[EXERCISE PROMPT] Say, as a bare number, how many lines of the listing hold "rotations".

[DATA LISTING]
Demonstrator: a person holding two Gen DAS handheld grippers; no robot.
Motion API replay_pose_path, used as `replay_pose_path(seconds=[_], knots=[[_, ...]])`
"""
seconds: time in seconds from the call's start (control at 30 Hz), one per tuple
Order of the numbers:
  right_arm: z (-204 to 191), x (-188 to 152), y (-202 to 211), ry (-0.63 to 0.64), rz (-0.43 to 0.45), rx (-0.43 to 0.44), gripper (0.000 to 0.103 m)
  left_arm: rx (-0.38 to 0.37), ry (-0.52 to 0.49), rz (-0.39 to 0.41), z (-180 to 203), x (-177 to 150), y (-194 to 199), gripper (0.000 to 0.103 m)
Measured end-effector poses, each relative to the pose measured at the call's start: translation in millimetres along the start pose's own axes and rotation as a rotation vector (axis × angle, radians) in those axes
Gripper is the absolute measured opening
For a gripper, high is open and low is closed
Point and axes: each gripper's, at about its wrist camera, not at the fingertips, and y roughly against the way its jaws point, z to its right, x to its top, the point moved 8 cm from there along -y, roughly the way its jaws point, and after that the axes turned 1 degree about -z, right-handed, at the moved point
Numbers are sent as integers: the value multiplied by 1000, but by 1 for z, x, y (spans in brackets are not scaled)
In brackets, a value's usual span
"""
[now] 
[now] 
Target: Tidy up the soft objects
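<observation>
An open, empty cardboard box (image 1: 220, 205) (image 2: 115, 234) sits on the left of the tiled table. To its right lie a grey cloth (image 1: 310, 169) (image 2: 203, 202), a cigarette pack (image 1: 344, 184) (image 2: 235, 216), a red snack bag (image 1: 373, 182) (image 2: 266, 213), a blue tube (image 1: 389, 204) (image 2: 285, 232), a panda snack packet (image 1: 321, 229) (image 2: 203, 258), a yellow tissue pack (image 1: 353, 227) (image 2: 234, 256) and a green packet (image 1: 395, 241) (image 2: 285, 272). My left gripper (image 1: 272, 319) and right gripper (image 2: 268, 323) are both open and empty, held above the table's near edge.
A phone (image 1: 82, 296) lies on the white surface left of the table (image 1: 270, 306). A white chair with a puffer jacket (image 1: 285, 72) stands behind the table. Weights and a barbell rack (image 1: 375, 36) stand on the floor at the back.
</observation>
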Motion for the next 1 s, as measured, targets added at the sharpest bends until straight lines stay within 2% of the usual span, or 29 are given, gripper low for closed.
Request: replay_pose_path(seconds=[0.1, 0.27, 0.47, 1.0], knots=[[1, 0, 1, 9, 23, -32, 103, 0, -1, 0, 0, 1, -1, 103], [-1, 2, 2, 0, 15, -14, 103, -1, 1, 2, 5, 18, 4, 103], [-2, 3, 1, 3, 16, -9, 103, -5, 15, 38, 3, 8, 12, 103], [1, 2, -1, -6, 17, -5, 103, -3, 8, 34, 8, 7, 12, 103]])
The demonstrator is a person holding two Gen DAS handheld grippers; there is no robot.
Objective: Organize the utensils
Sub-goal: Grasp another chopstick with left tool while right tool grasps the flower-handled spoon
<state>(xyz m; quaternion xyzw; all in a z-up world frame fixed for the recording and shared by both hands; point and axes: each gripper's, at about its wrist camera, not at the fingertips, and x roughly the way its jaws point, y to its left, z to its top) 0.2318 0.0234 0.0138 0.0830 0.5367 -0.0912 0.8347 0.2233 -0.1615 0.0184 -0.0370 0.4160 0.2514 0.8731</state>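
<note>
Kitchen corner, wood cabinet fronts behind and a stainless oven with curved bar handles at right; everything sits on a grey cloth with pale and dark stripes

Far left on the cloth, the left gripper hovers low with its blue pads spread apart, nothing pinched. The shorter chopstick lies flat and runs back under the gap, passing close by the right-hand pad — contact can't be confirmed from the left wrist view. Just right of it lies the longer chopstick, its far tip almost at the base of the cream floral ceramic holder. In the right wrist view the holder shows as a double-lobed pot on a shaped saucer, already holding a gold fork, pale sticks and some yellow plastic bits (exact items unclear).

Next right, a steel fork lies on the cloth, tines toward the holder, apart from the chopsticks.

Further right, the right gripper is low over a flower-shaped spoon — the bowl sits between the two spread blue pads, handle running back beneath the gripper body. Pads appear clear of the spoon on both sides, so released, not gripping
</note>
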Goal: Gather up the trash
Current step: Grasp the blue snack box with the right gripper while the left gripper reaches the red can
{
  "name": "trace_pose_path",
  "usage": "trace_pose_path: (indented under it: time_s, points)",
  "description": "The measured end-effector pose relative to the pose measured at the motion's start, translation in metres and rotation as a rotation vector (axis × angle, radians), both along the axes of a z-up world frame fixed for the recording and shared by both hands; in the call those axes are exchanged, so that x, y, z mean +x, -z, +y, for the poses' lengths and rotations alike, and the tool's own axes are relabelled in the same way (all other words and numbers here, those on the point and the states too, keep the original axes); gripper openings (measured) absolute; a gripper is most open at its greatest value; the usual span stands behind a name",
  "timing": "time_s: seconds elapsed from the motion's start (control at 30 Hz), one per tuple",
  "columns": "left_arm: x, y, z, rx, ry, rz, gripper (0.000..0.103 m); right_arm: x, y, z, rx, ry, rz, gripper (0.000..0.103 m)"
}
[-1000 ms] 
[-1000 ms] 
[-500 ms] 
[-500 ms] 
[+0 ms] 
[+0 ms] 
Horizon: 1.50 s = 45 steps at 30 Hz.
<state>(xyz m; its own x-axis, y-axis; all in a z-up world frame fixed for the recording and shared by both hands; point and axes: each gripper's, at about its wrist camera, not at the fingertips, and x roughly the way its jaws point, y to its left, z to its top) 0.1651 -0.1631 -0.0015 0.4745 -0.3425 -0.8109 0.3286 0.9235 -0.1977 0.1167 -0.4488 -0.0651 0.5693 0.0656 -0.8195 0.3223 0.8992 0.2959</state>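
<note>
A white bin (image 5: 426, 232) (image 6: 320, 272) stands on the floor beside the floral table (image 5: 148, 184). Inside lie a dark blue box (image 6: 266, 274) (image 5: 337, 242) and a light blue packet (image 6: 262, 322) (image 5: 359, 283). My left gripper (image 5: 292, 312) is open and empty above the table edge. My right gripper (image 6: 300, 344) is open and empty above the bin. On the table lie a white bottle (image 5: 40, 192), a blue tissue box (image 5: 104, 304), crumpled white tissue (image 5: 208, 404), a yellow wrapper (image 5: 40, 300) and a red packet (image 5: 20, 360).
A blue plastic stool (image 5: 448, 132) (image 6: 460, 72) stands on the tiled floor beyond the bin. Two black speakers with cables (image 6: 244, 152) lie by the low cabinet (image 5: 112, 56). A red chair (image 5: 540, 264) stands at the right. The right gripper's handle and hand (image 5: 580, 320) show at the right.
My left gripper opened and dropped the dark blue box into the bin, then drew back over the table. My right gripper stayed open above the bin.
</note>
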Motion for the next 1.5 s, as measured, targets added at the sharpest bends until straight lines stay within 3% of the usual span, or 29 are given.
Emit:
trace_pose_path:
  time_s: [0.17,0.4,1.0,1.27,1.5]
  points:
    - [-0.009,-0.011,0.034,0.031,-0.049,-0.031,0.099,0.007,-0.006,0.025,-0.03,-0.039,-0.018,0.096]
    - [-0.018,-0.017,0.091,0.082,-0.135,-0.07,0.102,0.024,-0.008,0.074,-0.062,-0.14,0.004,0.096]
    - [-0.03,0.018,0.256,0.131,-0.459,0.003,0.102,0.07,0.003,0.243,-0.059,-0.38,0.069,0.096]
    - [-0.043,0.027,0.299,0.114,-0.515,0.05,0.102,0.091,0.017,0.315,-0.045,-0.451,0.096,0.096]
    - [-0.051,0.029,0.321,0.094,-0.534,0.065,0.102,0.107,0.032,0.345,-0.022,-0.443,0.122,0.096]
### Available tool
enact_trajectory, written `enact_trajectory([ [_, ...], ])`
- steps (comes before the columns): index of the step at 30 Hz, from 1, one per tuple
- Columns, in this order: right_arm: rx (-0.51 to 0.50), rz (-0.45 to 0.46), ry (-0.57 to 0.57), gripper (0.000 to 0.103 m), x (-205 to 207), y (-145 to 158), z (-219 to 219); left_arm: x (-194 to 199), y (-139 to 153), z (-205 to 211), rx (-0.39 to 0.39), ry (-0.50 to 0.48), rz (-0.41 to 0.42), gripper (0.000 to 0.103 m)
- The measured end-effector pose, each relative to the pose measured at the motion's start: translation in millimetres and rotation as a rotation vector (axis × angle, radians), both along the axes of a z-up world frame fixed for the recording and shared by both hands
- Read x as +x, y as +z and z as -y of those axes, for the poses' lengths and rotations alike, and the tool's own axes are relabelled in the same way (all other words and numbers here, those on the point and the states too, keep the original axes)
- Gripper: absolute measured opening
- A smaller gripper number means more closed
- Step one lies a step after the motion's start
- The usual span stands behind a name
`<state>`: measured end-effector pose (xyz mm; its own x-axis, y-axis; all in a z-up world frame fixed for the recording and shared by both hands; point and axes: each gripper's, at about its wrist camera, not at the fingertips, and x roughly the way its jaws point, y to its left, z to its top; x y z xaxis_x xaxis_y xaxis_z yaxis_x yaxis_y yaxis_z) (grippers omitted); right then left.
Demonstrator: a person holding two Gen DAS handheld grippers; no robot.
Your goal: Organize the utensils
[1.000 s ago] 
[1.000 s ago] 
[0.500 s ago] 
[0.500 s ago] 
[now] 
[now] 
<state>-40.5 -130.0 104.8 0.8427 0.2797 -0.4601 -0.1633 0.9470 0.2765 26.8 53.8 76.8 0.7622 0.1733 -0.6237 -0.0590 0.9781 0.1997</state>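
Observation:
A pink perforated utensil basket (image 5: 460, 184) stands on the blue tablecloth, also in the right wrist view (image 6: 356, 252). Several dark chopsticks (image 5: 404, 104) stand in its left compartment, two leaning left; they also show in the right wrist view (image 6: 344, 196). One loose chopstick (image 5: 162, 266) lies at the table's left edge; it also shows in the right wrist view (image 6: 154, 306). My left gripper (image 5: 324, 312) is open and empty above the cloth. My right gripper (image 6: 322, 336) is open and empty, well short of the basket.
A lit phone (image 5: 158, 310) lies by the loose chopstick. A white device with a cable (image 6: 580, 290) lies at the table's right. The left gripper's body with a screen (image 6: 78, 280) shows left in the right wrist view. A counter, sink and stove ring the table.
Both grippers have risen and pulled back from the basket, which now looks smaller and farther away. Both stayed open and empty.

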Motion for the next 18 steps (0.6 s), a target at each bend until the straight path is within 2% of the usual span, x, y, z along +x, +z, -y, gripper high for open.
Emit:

[ANSWER SPACE] 2